El Partido Animalista PACMA reclama una reforma del Código Penal que permita responder con mayor contundencia a los casos graves de maltrato animal tras conocerse la investigación de un hombre de 34 años por las condiciones en las que permanecían sus cinco perros de caza en una finca rústica de Sant Josep.
Agentes del Servicio de Protección de la Naturaleza de la Guardia Civil se desplazaron a la finca el pasado 22 de julio después de recibir información sobre una posible situación de abandono.
Desde el exterior observaron a cinco perros, uno de ellos inmóvil, tendido en el suelo y aparentemente sin vida. Una vez localizado el responsable de los animales, los agentes accedieron al recinto y comprobaron que estos presentaban una delgadez extrema, desnutrición, deshidratación grave y una pérdida acusada de masa muscular.

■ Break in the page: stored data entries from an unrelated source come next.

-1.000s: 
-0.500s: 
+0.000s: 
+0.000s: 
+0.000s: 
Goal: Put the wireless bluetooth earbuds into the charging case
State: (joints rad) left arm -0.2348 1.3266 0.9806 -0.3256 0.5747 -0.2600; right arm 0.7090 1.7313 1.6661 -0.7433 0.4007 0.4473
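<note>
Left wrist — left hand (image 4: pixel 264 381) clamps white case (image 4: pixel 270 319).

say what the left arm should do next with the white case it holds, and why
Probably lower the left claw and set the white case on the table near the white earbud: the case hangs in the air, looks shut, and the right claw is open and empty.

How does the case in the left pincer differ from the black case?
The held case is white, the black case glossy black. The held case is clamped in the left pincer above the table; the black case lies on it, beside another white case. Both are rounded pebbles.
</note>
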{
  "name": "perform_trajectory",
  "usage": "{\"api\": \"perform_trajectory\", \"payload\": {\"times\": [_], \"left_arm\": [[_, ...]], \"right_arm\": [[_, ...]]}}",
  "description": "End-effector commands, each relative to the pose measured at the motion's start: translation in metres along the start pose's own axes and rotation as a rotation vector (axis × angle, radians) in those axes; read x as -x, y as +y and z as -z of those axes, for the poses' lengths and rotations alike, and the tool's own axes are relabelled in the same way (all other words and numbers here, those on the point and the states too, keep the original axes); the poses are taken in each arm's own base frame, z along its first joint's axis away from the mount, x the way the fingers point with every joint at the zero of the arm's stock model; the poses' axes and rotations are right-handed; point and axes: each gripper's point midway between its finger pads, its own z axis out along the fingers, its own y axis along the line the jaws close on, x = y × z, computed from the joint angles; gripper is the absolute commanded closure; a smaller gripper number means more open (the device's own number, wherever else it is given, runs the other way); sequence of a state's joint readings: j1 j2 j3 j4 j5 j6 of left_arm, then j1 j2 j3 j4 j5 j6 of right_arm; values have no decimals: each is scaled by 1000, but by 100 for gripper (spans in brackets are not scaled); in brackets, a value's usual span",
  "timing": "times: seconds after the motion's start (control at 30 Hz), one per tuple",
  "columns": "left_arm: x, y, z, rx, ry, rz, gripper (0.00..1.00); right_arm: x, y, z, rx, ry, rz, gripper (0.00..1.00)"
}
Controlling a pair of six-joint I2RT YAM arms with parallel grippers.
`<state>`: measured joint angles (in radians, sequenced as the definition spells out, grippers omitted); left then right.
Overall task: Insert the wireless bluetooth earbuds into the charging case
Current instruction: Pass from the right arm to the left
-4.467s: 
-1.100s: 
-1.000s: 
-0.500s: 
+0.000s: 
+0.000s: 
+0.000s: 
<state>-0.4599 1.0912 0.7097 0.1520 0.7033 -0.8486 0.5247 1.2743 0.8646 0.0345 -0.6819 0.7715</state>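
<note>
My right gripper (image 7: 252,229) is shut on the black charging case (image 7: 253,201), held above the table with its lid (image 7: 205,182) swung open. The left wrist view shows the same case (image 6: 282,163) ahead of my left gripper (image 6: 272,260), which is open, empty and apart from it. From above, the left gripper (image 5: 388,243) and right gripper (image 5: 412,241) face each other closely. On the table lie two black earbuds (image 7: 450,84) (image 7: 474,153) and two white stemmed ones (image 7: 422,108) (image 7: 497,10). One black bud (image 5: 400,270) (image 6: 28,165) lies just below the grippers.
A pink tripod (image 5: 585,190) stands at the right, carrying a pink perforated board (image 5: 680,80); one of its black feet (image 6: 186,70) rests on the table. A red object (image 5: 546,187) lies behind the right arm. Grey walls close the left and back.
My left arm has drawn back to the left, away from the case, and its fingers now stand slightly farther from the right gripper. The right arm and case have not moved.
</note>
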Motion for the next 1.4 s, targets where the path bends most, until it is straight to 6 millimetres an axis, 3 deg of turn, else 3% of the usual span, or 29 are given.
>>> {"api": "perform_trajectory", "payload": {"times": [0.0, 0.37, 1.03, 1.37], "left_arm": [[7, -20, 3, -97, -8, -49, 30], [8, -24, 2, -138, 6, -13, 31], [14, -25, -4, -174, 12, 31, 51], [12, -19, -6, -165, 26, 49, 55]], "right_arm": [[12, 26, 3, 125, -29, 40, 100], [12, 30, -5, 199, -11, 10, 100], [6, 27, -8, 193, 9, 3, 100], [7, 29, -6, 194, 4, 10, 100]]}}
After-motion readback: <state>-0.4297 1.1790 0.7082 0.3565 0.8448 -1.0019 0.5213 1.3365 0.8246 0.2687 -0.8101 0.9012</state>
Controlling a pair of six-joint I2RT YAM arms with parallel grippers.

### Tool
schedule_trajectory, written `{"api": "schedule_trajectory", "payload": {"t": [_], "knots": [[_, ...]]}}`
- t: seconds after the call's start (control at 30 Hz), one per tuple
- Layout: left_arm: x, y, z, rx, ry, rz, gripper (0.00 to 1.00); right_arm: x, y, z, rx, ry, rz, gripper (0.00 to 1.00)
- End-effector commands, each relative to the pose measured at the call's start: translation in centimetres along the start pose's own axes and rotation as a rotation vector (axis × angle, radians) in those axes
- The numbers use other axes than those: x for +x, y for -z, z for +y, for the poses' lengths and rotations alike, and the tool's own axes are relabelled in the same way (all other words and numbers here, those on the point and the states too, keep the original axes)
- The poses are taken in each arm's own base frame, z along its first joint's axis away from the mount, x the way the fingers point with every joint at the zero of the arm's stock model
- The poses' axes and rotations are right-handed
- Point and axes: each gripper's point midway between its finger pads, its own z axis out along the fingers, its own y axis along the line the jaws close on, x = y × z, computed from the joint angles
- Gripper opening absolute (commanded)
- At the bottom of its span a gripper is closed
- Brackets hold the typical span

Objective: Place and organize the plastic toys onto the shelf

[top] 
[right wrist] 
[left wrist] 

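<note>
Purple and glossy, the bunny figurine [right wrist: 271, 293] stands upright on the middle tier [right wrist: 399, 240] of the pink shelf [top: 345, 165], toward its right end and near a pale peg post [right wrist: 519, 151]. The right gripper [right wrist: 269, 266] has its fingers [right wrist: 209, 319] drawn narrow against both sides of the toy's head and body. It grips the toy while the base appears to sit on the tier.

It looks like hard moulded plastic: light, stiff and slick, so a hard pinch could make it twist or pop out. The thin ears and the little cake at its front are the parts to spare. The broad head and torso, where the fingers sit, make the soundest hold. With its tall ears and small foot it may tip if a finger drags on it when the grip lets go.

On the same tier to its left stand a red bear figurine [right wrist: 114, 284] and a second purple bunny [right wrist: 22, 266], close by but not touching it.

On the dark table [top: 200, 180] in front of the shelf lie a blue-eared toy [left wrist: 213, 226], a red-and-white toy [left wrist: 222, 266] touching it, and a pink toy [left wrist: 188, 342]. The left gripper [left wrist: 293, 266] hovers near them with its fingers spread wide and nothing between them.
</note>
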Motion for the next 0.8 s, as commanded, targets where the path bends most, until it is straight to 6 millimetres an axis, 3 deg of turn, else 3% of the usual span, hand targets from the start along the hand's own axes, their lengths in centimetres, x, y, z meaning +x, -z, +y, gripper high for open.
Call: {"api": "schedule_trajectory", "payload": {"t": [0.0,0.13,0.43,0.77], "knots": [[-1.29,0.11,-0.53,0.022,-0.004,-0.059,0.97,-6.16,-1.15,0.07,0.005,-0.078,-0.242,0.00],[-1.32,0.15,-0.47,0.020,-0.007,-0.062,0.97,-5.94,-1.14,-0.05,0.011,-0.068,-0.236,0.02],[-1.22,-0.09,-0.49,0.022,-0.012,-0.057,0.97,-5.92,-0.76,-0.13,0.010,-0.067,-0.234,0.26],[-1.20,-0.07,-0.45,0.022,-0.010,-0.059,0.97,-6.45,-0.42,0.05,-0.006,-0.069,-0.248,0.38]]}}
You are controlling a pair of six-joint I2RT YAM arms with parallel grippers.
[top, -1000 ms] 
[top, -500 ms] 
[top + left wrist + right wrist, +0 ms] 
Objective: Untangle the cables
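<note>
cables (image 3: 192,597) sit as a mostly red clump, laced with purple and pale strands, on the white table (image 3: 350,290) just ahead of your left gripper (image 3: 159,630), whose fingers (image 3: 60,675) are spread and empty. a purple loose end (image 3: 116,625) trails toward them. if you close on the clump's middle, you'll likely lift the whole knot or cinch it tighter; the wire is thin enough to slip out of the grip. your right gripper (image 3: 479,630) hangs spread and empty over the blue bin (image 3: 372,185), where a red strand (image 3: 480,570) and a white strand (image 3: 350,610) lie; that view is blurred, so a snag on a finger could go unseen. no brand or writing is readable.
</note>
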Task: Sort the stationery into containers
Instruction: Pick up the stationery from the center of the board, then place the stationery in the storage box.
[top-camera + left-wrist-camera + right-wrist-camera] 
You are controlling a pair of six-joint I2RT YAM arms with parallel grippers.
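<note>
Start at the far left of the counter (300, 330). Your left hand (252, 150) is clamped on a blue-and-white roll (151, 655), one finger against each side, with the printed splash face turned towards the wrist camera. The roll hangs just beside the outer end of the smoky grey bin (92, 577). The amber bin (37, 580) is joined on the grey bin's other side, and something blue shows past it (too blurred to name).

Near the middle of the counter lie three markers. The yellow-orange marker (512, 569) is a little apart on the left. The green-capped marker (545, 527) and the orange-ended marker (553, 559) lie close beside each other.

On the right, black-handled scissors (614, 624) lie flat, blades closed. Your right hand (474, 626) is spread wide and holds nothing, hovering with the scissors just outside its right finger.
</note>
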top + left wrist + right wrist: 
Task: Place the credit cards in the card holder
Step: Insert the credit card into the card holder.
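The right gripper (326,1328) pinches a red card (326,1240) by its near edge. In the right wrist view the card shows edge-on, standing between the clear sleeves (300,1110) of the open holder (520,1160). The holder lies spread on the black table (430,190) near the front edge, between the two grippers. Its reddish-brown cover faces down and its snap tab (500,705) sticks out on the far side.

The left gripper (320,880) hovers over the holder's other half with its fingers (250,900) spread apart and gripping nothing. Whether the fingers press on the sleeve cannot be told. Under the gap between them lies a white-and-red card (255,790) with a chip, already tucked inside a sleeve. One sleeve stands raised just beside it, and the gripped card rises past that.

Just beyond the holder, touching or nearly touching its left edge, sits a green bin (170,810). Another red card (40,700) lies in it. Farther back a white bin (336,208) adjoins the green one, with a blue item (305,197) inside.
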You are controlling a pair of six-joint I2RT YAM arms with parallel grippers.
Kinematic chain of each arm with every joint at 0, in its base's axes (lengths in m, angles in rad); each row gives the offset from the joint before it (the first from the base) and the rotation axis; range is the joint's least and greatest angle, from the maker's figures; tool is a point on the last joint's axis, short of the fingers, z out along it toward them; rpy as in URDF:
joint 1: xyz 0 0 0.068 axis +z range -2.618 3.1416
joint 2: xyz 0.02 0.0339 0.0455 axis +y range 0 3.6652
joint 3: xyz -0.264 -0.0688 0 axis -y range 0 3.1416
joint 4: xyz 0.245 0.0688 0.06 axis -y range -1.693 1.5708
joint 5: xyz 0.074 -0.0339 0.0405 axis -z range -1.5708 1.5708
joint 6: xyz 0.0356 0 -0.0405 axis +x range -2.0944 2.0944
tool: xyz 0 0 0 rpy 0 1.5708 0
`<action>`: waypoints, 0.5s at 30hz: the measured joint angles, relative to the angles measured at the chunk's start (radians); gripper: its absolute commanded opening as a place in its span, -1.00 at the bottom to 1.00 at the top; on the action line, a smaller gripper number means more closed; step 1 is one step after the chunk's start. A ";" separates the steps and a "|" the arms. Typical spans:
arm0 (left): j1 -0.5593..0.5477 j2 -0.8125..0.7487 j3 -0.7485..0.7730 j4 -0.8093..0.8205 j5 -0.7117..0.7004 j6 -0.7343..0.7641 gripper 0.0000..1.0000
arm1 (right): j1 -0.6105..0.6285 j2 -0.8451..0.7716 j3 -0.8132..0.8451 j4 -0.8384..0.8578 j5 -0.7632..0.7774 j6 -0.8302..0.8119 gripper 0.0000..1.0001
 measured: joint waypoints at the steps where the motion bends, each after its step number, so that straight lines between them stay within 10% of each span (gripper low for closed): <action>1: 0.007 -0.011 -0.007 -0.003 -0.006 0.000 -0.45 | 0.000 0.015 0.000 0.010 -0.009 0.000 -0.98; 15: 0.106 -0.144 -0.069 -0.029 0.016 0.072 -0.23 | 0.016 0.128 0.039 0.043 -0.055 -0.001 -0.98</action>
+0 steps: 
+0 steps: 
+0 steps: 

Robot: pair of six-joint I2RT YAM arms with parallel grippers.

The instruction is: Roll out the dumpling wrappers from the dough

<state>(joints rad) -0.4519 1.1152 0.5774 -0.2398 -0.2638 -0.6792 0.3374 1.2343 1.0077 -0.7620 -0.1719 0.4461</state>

En la finca no había agua limpia ni alimento.
Los comederos y bebederos se encontraban vacíos, secos y cubiertos de suciedad, mientras que en el recinto se acumulaba basura y excrementos.
Los cuatro animales que permanecían con vida fueron retirados y trasladados al Centro de Protección de Animales Domésticos para recibir atención veterinaria y quedar bajo custodia.
Marco penal ineficaz que impide la entrada en prisión
El coordinador insular de PACMA en Ibiza, Olivier Hassler, valora la intervención del SEPRONA, pero considera que el marco penal continúa siendo insuficiente incluso en caso de deceso.
El artículo 340 bis del Código Penal establece, cuando se causa la muerte de un animal doméstico, una pena de prisión de doce a veinticuatro meses y una inhabilitación de dos a cuatro años para la tenencia de animales y para actividades profesionales relacionadas con ellos.
Los condenados, si carecen de antecedentes penales por el mismo tipo de delitos, no llegan a entrar en prisión.
La formación política sostiene que estas penas no guardan proporción con la gravedad de los casos en los que una conducta prolongada de abandono o negligencia provoca sufrimiento extremo y la muerte de un animal, por lo que reclaman el incremento de las penas de prisión y medidas que impidan de manera permanente que las personas condenadas puedan volver a asumir la custodia de animales.
El podenco ibicenco es una raza tradicionalmente vinculada a la actividad de la caza, y los perros registrados para tal fin se encuentran actualmente fuera de la Ley 7/2023 de protección de los derechos y el bienestar de los animales estatal. Su amparo, junto al de otras razas de perros empleadas para otras actividades, es una de las principales luchas de este partido político.